» **WORK INSTRUCTIONS**: Among the records that follow, set down only the lines from the one containing "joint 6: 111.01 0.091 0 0" to the one containing "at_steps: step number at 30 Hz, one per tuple", both included, exactly.
++++ SOURCE MATERIAL ++++
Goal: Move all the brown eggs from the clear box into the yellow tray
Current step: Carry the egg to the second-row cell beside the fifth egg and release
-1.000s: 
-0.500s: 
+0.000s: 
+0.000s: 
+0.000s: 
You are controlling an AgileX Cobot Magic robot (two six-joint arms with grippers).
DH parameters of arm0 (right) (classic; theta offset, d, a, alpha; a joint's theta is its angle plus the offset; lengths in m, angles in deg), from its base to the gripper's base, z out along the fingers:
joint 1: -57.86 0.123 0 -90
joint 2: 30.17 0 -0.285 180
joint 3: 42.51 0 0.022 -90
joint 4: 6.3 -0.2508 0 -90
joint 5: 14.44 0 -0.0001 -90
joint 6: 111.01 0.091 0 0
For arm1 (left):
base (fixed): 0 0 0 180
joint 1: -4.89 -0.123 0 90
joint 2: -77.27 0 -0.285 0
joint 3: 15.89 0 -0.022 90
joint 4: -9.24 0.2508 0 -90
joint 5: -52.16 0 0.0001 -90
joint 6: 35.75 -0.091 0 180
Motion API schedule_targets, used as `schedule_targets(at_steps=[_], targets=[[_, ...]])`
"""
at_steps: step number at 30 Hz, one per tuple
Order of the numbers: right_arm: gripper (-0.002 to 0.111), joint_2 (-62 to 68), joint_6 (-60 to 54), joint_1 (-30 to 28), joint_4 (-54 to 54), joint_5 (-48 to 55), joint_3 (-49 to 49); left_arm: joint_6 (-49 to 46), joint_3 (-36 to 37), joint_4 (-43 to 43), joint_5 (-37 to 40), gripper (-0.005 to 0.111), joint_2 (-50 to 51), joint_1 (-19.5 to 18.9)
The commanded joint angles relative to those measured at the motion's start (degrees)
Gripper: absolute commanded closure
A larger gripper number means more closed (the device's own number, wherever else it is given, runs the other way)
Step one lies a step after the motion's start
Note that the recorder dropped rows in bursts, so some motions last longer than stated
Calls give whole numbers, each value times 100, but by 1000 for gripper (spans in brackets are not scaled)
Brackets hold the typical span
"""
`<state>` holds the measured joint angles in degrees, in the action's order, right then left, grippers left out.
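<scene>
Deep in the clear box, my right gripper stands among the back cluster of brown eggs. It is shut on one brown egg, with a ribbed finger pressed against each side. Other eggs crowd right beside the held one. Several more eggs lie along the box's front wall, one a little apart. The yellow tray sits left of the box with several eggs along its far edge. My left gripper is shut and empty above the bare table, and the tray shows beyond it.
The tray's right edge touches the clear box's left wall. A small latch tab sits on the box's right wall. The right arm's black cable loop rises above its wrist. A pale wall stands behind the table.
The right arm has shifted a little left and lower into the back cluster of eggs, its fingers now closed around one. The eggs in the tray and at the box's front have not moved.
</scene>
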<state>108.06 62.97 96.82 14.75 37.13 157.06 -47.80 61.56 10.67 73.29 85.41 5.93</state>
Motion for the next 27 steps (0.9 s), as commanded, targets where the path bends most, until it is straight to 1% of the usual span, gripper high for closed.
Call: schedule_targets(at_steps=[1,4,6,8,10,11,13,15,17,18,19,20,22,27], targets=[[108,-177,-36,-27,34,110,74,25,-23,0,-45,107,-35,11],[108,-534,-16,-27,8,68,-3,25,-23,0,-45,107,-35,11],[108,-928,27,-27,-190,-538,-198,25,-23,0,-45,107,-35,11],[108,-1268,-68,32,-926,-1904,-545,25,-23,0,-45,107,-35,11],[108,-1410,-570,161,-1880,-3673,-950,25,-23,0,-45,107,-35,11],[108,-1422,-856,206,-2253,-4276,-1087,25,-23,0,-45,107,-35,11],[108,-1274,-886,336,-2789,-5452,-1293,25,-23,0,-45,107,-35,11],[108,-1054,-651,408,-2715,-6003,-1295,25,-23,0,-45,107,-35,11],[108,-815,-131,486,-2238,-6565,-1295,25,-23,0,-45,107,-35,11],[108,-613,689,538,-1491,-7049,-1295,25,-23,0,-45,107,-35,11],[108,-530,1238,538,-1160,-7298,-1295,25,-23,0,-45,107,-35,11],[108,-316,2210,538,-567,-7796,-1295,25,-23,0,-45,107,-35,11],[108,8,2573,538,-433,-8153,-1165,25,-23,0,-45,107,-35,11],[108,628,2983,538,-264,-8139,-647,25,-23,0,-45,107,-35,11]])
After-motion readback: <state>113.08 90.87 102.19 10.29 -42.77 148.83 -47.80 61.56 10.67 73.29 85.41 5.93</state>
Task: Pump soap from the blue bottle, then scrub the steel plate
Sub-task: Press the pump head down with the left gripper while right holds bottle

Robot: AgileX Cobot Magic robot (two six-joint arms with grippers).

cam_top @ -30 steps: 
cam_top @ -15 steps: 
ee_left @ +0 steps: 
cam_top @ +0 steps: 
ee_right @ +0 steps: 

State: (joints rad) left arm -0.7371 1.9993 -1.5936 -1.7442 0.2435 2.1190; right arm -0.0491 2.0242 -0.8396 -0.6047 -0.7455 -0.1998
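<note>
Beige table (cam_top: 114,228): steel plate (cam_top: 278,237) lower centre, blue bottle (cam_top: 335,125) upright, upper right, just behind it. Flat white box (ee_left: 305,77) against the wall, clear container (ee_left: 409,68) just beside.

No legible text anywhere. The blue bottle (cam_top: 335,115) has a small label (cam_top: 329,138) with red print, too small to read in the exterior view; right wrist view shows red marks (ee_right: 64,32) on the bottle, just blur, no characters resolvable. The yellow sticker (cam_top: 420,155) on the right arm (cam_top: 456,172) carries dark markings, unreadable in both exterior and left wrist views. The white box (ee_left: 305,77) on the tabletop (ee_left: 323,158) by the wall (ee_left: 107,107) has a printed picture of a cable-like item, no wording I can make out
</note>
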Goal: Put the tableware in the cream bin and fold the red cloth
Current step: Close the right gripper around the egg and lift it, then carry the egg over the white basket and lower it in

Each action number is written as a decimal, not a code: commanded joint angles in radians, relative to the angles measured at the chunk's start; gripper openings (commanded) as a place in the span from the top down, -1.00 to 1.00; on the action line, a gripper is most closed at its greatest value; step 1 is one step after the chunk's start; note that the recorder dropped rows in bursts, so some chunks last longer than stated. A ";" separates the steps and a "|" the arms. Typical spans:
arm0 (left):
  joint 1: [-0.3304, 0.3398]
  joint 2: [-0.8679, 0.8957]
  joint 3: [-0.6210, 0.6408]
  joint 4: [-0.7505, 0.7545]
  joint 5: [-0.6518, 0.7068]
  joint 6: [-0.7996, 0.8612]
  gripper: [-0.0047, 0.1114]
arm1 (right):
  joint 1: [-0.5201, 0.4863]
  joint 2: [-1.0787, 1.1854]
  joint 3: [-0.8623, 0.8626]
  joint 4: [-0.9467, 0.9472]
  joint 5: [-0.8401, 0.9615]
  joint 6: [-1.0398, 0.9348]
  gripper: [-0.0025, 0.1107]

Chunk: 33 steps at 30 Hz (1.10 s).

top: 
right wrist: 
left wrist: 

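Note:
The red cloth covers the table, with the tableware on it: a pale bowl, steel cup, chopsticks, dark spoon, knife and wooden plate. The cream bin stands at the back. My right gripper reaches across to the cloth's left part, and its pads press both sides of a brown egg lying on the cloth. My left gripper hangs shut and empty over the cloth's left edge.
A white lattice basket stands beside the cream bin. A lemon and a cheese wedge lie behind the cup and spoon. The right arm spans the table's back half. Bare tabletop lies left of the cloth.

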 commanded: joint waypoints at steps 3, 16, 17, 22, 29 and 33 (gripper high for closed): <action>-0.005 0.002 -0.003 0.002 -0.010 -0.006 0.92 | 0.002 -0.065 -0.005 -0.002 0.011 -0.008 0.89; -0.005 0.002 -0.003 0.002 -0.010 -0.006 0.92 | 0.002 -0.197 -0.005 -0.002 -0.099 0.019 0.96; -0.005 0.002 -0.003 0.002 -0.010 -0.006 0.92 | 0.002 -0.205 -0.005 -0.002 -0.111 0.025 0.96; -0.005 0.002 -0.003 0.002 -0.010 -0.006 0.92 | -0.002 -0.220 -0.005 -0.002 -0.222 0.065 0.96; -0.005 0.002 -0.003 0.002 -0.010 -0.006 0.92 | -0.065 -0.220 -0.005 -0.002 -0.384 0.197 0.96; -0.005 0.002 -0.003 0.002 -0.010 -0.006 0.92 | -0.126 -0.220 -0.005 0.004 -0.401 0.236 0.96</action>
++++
» **RESULT OF THE TASK**:
joint 6: 111.01 0.091 0 0
For arm1 (left):
base (fixed): 0 0 0 180
joint 1: -4.89 -0.123 0 90
joint 2: -77.27 0 -0.285 0
joint 3: 15.89 0 -0.022 90
joint 4: -9.24 0.2508 0 -90
joint 5: -52.16 0 0.0001 -90
joint 6: 35.75 -0.091 0 180
Motion API schedule_targets, used as `schedule_targets(at_steps=[_], targets=[[_, ...]])`
"""
at_steps: step number at 30 Hz, one per tuple

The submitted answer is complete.